Give back each line of the listing precisely as written.

[[ Given records, beginning ]]

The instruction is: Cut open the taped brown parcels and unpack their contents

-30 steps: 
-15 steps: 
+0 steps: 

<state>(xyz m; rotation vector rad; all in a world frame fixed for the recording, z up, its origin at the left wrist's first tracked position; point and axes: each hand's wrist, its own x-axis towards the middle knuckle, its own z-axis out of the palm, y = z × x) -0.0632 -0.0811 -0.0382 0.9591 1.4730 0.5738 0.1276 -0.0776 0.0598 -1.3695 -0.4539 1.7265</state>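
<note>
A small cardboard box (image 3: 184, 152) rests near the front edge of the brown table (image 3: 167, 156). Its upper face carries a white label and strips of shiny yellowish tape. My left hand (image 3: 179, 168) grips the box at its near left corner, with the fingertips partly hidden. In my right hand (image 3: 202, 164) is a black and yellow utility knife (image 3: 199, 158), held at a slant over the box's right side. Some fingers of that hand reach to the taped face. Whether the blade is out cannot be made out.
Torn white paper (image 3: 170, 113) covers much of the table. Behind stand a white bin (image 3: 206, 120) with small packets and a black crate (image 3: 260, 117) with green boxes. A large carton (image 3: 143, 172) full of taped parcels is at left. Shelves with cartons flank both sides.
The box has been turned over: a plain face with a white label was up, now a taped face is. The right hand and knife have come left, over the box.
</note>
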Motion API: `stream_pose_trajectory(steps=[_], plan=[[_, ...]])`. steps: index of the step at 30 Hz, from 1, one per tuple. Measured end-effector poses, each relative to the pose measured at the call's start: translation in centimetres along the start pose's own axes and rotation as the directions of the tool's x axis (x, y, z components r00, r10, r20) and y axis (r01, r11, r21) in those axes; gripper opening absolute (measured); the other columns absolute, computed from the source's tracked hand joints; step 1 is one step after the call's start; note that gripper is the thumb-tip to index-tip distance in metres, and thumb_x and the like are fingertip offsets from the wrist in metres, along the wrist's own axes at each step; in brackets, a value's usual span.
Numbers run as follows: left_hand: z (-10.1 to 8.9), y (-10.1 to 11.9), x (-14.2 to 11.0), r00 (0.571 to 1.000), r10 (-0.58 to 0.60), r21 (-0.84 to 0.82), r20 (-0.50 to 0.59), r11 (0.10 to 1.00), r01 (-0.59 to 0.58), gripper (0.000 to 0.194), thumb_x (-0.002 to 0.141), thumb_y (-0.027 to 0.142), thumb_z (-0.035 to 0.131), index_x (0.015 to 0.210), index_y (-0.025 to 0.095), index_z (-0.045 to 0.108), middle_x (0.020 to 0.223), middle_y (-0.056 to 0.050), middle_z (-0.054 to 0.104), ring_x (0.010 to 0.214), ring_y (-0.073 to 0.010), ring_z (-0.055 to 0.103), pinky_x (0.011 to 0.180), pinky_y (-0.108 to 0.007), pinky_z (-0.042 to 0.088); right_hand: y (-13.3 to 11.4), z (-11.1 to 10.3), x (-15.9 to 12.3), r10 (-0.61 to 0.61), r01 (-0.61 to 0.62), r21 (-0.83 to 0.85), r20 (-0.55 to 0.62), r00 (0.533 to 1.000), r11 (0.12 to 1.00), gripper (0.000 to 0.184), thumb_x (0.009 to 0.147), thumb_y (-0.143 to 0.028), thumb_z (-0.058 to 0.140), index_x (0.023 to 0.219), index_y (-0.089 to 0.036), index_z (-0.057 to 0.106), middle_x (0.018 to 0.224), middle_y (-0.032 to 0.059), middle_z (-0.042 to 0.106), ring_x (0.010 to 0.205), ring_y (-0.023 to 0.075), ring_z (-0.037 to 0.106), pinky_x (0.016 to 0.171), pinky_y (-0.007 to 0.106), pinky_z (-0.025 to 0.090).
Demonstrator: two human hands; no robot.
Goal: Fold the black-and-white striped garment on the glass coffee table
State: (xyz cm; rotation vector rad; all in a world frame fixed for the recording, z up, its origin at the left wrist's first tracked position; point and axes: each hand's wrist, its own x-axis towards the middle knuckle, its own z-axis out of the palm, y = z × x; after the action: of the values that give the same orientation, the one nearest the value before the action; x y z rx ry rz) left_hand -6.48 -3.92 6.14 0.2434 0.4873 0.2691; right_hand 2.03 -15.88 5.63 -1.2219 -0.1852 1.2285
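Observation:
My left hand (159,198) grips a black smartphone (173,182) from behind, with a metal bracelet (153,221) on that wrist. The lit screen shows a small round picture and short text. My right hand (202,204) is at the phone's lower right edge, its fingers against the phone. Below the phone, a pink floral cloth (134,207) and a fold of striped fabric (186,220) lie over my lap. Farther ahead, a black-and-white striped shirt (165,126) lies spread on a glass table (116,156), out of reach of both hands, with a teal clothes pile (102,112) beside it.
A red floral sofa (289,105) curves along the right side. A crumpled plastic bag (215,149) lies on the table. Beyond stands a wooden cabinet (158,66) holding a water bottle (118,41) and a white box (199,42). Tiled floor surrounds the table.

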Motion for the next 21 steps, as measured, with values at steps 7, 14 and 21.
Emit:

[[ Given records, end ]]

> [Solution for this exercise]
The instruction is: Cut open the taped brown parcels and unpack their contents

-30 steps: 
-15 steps: 
+0 steps: 

<state>(xyz m; rotation vector rad; all in a world frame fixed for the recording, z up, its origin at the left wrist's first tracked position; point and axes: each hand's wrist, its own x-axis towards the middle knuckle, its own z-axis out of the palm, y = z × x) -0.0632 -0.0811 -0.0382 0.9591 1.4730 0.5738 0.1276 -0.0776 0.0598 -1.3695 -0.4539 1.7265</state>
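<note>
A small cardboard box (image 3: 184, 152) rests near the front edge of the brown table (image 3: 167, 156). Its upper face carries a white label and strips of shiny yellowish tape. My left hand (image 3: 179, 168) grips the box at its near left corner, with the fingertips partly hidden. In my right hand (image 3: 202, 164) is a black and yellow utility knife (image 3: 199, 158), held at a slant over the box's right side. Some fingers of that hand reach to the taped face. Whether the blade is out cannot be made out.
Torn white paper (image 3: 170, 113) covers much of the table. Behind stand a white bin (image 3: 206, 120) with small packets and a black crate (image 3: 260, 117) with green boxes. A large carton (image 3: 143, 172) full of taped parcels is at left. Shelves with cartons flank both sides.
The box has been turned over: a plain face with a white label was up, now a taped face is. The right hand and knife have come left, over the box.
</note>
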Motion API: `stream_pose_trajectory(steps=[_], plan=[[_, ...]])`. steps: index of the step at 30 Hz, from 1, one per tuple. Measured end-effector poses, each relative to the pose measured at the call's start: translation in centimetres along the start pose's own axes and rotation as the directions of the tool's x axis (x, y, z components r00, r10, r20) and y axis (r01, r11, r21) in those axes; gripper opening absolute (measured); the other columns absolute, computed from the source's tracked hand joints; step 1 is one step after the call's start; note that gripper is the thumb-tip to index-tip distance in metres, and thumb_x and the like are fingertip offsets from the wrist in metres, along the wrist's own axes at each step; in brackets, a value's usual span.
Numbers run as follows: left_hand: z (-10.1 to 8.9), y (-10.1 to 11.9), x (-14.2 to 11.0), r00 (0.571 to 1.000), r10 (-0.58 to 0.60), r21 (-0.84 to 0.82), r20 (-0.50 to 0.59), r11 (0.10 to 1.00), r01 (-0.59 to 0.58), gripper (0.000 to 0.194), thumb_x (-0.002 to 0.141), thumb_y (-0.027 to 0.142), thumb_z (-0.035 to 0.131), index_x (0.015 to 0.210), index_y (-0.025 to 0.095), index_z (-0.045 to 0.108), middle_x (0.020 to 0.223), middle_y (-0.056 to 0.050), middle_z (-0.054 to 0.104), ring_x (0.010 to 0.214), ring_y (-0.073 to 0.010), ring_z (-0.055 to 0.103), pinky_x (0.011 to 0.180), pinky_y (-0.108 to 0.007), pinky_z (-0.042 to 0.088); right_hand: y (-13.3 to 11.4), z (-11.1 to 10.3), x (-15.9 to 12.3), r10 (-0.61 to 0.61), r01 (-0.61 to 0.62), r21 (-0.83 to 0.85), r20 (-0.55 to 0.62), r00 (0.533 to 1.000), r11 (0.12 to 1.00), gripper (0.000 to 0.184), thumb_x (0.009 to 0.147), thumb_y (-0.143 to 0.028), thumb_z (-0.058 to 0.140), index_x (0.023 to 0.219), index_y (-0.089 to 0.036), index_z (-0.057 to 0.106), middle_x (0.018 to 0.224), middle_y (-0.032 to 0.059), middle_z (-0.042 to 0.106), ring_x (0.010 to 0.205), ring_y (-0.023 to 0.075), ring_z (-0.037 to 0.106), pinky_x (0.016 to 0.171), pinky_y (-0.007 to 0.106), pinky_z (-0.025 to 0.090).
Demonstrator: two human hands; no robot.
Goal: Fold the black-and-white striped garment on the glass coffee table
State: (xyz cm; rotation vector rad; all in a world frame fixed for the recording, z up, its origin at the left wrist's first tracked position; point and axes: each hand's wrist, its own x-axis towards the middle knuckle, its own z-axis out of the palm, y = z × x; after the action: of the values that give the same orientation, the one nearest the value before the action; x y z rx ry rz) left_hand -6.48 -3.92 6.14 0.2434 0.4873 0.2691; right_hand 2.03 -15.88 5.63 -1.2219 -0.1852 1.2285
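Observation:
My left hand (159,198) grips a black smartphone (173,182) from behind, with a metal bracelet (153,221) on that wrist. The lit screen shows a small round picture and short text. My right hand (202,204) is at the phone's lower right edge, its fingers against the phone. Below the phone, a pink floral cloth (134,207) and a fold of striped fabric (186,220) lie over my lap. Farther ahead, a black-and-white striped shirt (165,126) lies spread on a glass table (116,156), out of reach of both hands, with a teal clothes pile (102,112) beside it.
A red floral sofa (289,105) curves along the right side. A crumpled plastic bag (215,149) lies on the table. Beyond stands a wooden cabinet (158,66) holding a water bottle (118,41) and a white box (199,42). Tiled floor surrounds the table.
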
Motion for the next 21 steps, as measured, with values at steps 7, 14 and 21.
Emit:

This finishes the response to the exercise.